Re: [PATCH] drm/sced: Add FIFO policy for scheduler rq

Andrey Grodzovsky <andrey.grodzovsky@xxxxxxx> · Thu, 25 Aug 2022 09:49:27 -0400

On 2022-08-24 22:29, Luben Tuikov wrote:
Inlined:

On 2022-08-24 12:21, Andrey Grodzovsky wrote:
On 2022-08-23 17:37, Luben Tuikov wrote:
On 2022-08-23 14:57, Andrey Grodzovsky wrote:
On 2022-08-23 14:30, Luben Tuikov wrote:

On 2022-08-23 14:13, Andrey Grodzovsky wrote:
On 2022-08-23 12:58, Luben Tuikov wrote:
Inlined:

On 2022-08-22 16:09, Andrey Grodzovsky wrote:
Poblem: Given many entities competing for same rq on
^Problem

same scheduler an uncceptabliy long wait time for some
^unacceptably

jobs waiting stuck in rq before being picked up are
observed (seen using  GPUVis).
The issue is due to Round Robin policy used by scheduler
to pick up the next entity for execution.

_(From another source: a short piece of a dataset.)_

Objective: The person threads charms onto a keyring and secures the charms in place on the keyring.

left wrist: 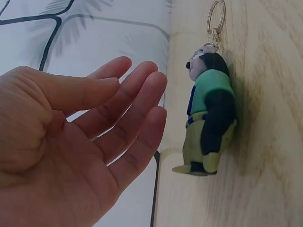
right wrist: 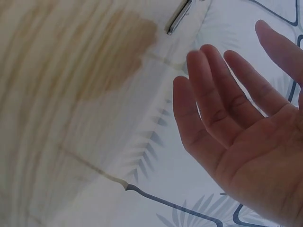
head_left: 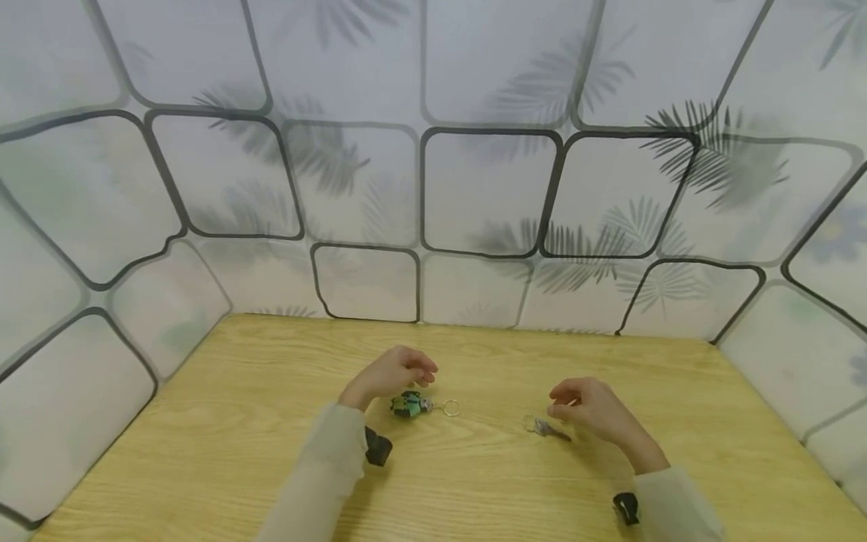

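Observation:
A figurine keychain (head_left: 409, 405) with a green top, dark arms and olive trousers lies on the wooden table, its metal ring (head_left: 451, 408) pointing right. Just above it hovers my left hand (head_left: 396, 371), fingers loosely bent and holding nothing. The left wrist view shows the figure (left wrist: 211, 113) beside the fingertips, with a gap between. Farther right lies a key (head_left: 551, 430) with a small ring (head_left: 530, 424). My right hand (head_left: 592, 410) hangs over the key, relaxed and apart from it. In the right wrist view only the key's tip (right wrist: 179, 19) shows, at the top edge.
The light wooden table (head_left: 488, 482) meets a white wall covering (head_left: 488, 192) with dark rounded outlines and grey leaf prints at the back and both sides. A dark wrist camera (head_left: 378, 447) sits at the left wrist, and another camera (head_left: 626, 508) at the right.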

Under stress
of many entities and long job queus within entity some
^queues

jobs could be stack for very long time in it's entity's
queue before being popped from the queue and executed
while for other entites with samller job queues a job
^entities; smaller

might execute ealier even though that job arrived later
^earlier

then the job in the long queue.

Fix:
Add FIFO selection policy to entites in RQ, chose next enitity
on rq in such order that if job on one entity arrived
ealrier then job on another entity the first job will start
executing ealier regardless of the length of the entity's job
queue.

Signed-off-by: Andrey Grodzovsky <andrey.grodzovsky@xxxxxxx>
Tested-by: Li Yunxiang (Teddy) <Yunxiang.Li@xxxxxxx>
---
     drivers/gpu/drm/scheduler/sched_entity.c |  2 +
     drivers/gpu/drm/scheduler/sched_main.c   | 65 ++++++++++++++++++++++--
     include/drm/gpu_scheduler.h              |  8 +++
     3 files changed, 71 insertions(+), 4 deletions(-)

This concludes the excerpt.